Lider kontynuuje zwycięski marsz
Od pierwszego gwizdka sędziego można było wyczuć spore napięcie wśród zawodników obu zespołów, pochodziły do niego zdobywając komplety punktów w poprzednich dwóch spotkaniach i ostrząc sobie zęby na kolejne 3. Mecz może i nie zachwycał efektownymi bramkami i nie byliśmy świadkami spektakularnych akcji, ale zobaczyć mogliśmy naprawdę dojrzały, rozważny futbol, a C.H. ROBINSON chciało pokazać, że lidera się nie boi i jest w stanie z nim wygrać.

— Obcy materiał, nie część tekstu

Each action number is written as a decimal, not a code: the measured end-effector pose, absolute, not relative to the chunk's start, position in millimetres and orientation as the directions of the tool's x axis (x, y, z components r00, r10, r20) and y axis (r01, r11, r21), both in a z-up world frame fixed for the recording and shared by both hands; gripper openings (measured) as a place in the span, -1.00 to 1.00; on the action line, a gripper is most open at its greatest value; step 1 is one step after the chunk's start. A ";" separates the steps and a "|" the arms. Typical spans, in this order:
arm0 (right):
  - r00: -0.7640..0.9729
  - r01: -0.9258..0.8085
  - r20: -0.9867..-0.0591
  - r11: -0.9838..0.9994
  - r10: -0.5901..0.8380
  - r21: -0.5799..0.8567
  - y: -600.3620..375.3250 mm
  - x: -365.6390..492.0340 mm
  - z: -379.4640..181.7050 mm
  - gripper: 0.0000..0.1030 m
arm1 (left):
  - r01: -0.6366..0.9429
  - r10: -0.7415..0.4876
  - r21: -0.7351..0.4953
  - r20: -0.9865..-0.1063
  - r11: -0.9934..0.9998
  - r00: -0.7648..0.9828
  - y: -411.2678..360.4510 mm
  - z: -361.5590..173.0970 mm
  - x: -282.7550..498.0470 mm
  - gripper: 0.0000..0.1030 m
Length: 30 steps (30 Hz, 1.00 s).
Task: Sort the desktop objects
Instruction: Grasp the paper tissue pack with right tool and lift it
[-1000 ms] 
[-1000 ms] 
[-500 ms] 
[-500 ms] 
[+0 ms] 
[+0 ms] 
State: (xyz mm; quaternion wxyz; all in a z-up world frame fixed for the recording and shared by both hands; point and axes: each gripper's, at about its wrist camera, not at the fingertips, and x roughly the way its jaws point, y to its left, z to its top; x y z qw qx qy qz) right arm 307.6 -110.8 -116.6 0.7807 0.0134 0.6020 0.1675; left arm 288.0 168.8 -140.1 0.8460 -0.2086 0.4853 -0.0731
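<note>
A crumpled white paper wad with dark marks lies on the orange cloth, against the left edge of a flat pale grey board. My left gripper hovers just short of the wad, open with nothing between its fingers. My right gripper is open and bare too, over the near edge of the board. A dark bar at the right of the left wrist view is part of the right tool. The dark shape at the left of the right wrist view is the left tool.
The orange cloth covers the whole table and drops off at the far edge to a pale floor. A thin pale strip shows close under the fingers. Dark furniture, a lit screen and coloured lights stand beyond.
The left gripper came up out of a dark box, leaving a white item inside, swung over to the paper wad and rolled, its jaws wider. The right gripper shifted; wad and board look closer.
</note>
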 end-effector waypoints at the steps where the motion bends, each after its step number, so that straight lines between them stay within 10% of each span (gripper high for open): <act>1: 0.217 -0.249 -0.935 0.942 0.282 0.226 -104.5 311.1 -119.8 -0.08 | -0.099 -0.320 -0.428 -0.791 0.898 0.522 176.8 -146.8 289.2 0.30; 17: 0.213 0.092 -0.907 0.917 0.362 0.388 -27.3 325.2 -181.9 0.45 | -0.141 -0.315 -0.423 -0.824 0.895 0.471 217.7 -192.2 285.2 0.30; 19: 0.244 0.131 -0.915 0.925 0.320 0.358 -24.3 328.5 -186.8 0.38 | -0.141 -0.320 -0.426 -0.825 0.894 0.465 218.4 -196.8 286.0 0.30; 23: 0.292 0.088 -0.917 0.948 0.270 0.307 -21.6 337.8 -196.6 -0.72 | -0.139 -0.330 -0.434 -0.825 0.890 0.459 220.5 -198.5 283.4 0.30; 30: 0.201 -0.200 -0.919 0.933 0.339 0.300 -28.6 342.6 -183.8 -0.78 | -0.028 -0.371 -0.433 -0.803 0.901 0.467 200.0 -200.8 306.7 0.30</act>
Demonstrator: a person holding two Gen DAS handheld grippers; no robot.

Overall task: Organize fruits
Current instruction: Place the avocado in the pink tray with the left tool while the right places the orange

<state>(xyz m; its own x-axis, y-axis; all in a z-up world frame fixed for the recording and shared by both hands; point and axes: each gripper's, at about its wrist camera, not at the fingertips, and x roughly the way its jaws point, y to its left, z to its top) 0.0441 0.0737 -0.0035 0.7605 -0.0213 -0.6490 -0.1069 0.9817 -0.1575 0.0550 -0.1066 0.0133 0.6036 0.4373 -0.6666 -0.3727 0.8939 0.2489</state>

Już w pierwszej minucie najlepszy napastnik ELIT IV Ligi, Dominik Rajca, wpisał się na listę strzelców, a dzięki swojemu instynktowi niebawem dołożył do tego kolejne 2 trafienia. Na boisku widać było walkę i determinację, pomiędzy piłkarzami często skrzyło, co powodowało częste przerwy w grze z racji popełnianych przewinień.
C.H. ROBINSON starało się niemalże wejść do bramki z futbolówką, ale ich największych utrapieniem tego wieczora nie była obrona a sam golkiper – Wojtek Ziętek, który (jak zwykle głośno) deprymował swoimi szczęśliwymi paradami Białych przeciwników. W 34. minucie Hubert Olszewski miał szansę na zmniejszenie dystansu pomiędzy drużynami, niestety po jego strzale piłka trafiła w słupek, a chwilę potem Kamil Sulisz strzelił gola ustalając wynik meczu na 5:2.
Plusy:
- dojrzała gra obu zespołów
- ciekawy bramkarski pojedynek
Minusy:
- zbyt wiele rwanej gry
Zawodnik meczu: Dominik Rajca [LIONBRIDGE]
Zrobił to czego oczekuje się od napastnika, czyli strzelał gole. Pokazywał się do gry, a gdy miał piłkę przy nodze zawodnicy C.H Robinson drżeli o wynik.